Not sure what you mean by "VMs this size". Do you mean memory requirements or filesystem size? If the nodes have enough RAM that's no issue.
Memory size. I am a bit hesistant to deploy a VM with 16GB of RAM. My cluster nodes each have 48GB, so no problem on this side though.
And surely you're not thinking of using a .vmdk for the mailbox storage. You'd use an RDM SAN LUN.
No, I was not planning to use a VMDK backed disk for this.
In fact you should be able to map in the existing XFS storage LUN and use it as is.

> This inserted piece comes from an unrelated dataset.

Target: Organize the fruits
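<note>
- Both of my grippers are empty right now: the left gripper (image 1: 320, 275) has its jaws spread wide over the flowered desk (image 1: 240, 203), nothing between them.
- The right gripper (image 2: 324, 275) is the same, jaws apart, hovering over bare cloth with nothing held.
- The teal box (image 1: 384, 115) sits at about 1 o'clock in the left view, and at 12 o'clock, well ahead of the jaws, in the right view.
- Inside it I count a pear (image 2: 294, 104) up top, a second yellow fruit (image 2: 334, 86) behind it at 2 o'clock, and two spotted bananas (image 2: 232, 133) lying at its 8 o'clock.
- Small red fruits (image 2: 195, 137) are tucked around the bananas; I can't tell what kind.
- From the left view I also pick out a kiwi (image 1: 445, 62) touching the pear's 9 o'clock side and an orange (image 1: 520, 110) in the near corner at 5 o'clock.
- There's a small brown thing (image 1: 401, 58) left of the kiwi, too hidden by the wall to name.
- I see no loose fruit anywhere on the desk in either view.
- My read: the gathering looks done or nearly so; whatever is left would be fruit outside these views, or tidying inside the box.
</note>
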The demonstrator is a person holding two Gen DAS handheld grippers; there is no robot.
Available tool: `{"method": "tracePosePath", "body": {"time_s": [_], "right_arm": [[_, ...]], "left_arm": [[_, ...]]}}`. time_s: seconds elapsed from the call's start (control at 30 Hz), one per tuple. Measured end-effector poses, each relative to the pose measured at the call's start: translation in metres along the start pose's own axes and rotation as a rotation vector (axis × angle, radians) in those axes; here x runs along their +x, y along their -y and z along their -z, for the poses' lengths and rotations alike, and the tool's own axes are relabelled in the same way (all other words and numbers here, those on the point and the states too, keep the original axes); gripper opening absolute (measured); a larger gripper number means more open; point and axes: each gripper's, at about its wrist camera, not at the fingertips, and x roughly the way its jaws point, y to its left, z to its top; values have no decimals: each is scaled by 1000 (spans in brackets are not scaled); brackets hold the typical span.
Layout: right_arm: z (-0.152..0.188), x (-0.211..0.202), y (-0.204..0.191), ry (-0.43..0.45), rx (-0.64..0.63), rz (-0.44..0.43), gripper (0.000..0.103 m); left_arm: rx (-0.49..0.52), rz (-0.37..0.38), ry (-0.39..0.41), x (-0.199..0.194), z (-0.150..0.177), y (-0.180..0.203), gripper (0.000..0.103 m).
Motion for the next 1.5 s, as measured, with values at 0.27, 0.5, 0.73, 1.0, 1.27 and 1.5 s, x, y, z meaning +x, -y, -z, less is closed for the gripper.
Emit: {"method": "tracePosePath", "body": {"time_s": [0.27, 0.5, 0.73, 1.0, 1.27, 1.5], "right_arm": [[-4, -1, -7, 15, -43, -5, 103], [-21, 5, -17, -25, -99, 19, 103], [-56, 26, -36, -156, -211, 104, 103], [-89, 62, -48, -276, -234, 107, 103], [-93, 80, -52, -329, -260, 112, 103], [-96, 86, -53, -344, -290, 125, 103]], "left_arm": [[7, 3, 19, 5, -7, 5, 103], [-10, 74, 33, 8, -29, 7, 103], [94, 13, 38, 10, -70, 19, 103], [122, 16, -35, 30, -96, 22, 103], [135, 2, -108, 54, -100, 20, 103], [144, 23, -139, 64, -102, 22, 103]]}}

Assuming it's not going into retirement as well.
It is going to be retired as well, as it is as old as the server.
It also is not connected to any SAN as well, only local to the backend server.

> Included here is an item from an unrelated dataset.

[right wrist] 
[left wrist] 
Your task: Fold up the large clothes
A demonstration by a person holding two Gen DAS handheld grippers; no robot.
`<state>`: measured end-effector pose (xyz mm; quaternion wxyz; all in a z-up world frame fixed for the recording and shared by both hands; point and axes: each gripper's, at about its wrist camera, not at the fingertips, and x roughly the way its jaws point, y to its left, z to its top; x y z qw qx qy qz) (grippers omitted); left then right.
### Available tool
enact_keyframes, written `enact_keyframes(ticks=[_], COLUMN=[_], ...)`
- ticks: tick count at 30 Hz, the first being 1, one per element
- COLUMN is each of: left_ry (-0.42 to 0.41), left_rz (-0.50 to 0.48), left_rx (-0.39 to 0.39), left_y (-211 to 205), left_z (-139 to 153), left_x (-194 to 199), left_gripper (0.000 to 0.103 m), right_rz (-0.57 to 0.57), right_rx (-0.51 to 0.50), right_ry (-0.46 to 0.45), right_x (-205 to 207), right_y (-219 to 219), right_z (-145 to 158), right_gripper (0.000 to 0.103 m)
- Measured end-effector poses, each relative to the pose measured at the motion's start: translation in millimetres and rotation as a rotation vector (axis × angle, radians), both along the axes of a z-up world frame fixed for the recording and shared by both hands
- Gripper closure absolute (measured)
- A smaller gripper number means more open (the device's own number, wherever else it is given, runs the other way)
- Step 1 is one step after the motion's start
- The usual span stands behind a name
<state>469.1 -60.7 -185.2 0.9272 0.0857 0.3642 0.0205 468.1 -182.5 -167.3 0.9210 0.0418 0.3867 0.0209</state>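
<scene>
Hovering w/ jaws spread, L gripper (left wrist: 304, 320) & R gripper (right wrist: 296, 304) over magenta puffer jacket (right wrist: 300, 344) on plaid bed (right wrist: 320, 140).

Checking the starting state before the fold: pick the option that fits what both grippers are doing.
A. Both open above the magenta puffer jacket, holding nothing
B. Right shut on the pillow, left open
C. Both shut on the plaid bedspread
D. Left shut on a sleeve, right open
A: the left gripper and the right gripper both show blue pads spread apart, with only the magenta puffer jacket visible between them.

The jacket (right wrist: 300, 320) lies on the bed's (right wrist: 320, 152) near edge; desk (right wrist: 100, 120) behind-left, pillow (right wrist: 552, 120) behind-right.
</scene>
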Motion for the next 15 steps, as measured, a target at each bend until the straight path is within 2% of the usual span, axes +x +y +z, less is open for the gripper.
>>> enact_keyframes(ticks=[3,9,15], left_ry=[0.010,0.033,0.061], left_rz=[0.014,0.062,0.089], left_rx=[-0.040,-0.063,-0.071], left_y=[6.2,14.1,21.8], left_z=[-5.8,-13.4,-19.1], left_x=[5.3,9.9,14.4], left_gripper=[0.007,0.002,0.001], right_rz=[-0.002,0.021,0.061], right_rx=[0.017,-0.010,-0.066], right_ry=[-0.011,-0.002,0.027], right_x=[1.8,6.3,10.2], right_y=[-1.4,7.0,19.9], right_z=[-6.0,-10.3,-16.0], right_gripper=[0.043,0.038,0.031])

And our VMware SAN is iSCSI based, so no way to plug a FC-based storage into it.
If an individual VMware node don't have sufficient RAM you could build a VM based Dovecot cluster, run these two VMs on separate nodes, and thin out the other VMs allowed to run on these nodes. Since you can't directly share XFS, build a tiny Debian NFS server VM and map the XFS LUN to it, export the filesystem to the two Dovecot VMs. You could install the Dovecot director on this NFS server VM as well. Converting from maildir to mdbox should help eliminate the NFS locking problems. I would do the conversion before migrating to this VM setup with NFS.
Also, run the NFS server VM on the same physical node as one of the Dovecot servers. The NFS traffic will be a memory-memory copy instead of going over the GbE wire, decreasing IO latency and increasing performance for that Dovecot server. If it's possible to have Dovecot director or your fav load balancer weight more connections to one Deovecot node, funnel 10-15% more connections to this one. (I'm no director guru, in fact haven't use it yet).

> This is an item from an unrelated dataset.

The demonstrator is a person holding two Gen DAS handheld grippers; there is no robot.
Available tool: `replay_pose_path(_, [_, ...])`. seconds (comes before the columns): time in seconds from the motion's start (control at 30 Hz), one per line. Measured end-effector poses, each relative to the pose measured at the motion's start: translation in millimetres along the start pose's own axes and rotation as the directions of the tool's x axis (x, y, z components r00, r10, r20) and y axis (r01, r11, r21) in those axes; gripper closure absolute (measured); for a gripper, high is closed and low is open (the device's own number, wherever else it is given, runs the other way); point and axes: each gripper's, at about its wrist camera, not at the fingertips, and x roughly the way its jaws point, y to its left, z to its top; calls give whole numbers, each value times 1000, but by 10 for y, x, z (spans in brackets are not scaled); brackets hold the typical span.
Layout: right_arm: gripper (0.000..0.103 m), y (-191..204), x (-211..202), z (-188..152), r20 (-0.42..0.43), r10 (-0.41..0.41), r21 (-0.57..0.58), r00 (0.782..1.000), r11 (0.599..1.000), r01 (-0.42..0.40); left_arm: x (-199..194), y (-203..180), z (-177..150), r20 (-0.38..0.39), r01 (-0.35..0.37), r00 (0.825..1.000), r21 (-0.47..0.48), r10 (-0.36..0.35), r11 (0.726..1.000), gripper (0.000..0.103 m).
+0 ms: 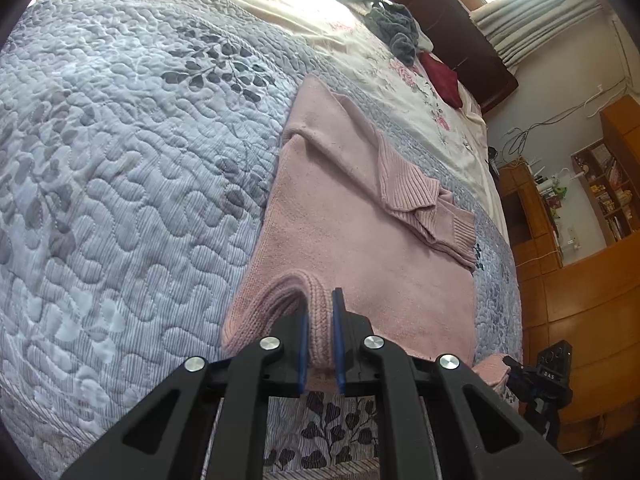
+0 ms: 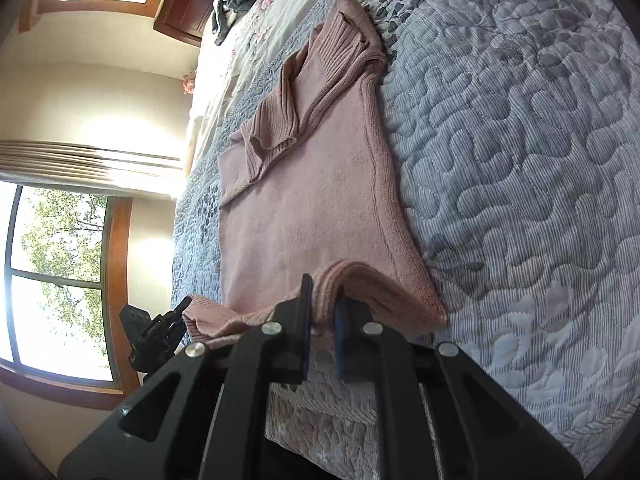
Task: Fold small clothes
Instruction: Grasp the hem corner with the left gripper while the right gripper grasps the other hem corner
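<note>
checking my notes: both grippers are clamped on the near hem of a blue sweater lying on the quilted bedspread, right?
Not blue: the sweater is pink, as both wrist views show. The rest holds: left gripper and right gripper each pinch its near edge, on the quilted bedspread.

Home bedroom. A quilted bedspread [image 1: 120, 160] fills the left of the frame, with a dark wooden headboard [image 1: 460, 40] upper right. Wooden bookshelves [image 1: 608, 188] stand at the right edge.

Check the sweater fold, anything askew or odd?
Mostly tidy. The pink sweater lies flat on the quilt, but its folded-in sleeves overlap crookedly with cuffs bunched. Both tongs, left and right, pinch the near hem.
</note>
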Motion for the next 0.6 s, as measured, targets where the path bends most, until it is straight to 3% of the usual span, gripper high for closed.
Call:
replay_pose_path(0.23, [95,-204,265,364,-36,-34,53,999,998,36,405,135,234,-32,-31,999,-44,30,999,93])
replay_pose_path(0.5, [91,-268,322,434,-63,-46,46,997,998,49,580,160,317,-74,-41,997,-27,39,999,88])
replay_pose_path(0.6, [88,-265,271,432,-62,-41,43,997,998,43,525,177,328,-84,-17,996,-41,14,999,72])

So, this reads like my idea in the first place.
Only you place all the mails on the NFS server, whereas my idea was to just share the shared folders from a central point and keep the normal user dirs local to the different nodes, thus reducing network impact for the way more common user access.
Assuming the CPUs in the VMware cluster nodes are clocked a decent amount higher than 1.8GHz I wouldn't monkey with configuring virtual smp for these two VMs, as they'll be IO bound not CPU bound.
2.3GHz for most VMware nodes.
Ideas? Suggestions? Nudges in the right direction?
Yes. We need more real information. Please provide:
- Mailbox count, total maildir file count and size
about 10,000 Maildir++ boxes
900GB for 1300GB used, "df -i" says 11 million inodes used
Converting to mdbox will take a large burden off your storage, as you've seen. With ~1.3TB consumed of ~15TB you should have plenty of space to convert to mdbox while avoiding filesystem fragmentation.
You got the numbers wrong. And I got a word wrong ;)
Should have read "900GB _of_ 1300GB used".
I am using 900GB of 1300GB. The disks are SATA1.5 (not SATA3 or SATA6) as in data transfer rate. The disks each are 150GB in size, so my maximum storage size of my underlying VG is 1500GB.
root@ms1:~# vgs
VG #PV #LV #SN Attr VSize VFree
vg01 1 6 0 wz--n- 70.80G 40.80G
vg02 1 1 0 wz--n- 1.45T 265.00G
vg03 1 1 0 wz--n- 1.09T 0
Filesystem Size Used Avail Use% Mounted on /dev/mapper/vg02-home_lv 1.2T 867G 357G 71% /home /dev/mapper/vg03-backup_lv 1.1T 996G 122G 90% /backup
So not much wiggle room left.
But modifications to our systems are made, which allow me to temp-disable a user, convert and move his mailbox and re-enable him, which allows me to move them one at a time from the old system to the new one, without losing a mail or disrupting service to long and often.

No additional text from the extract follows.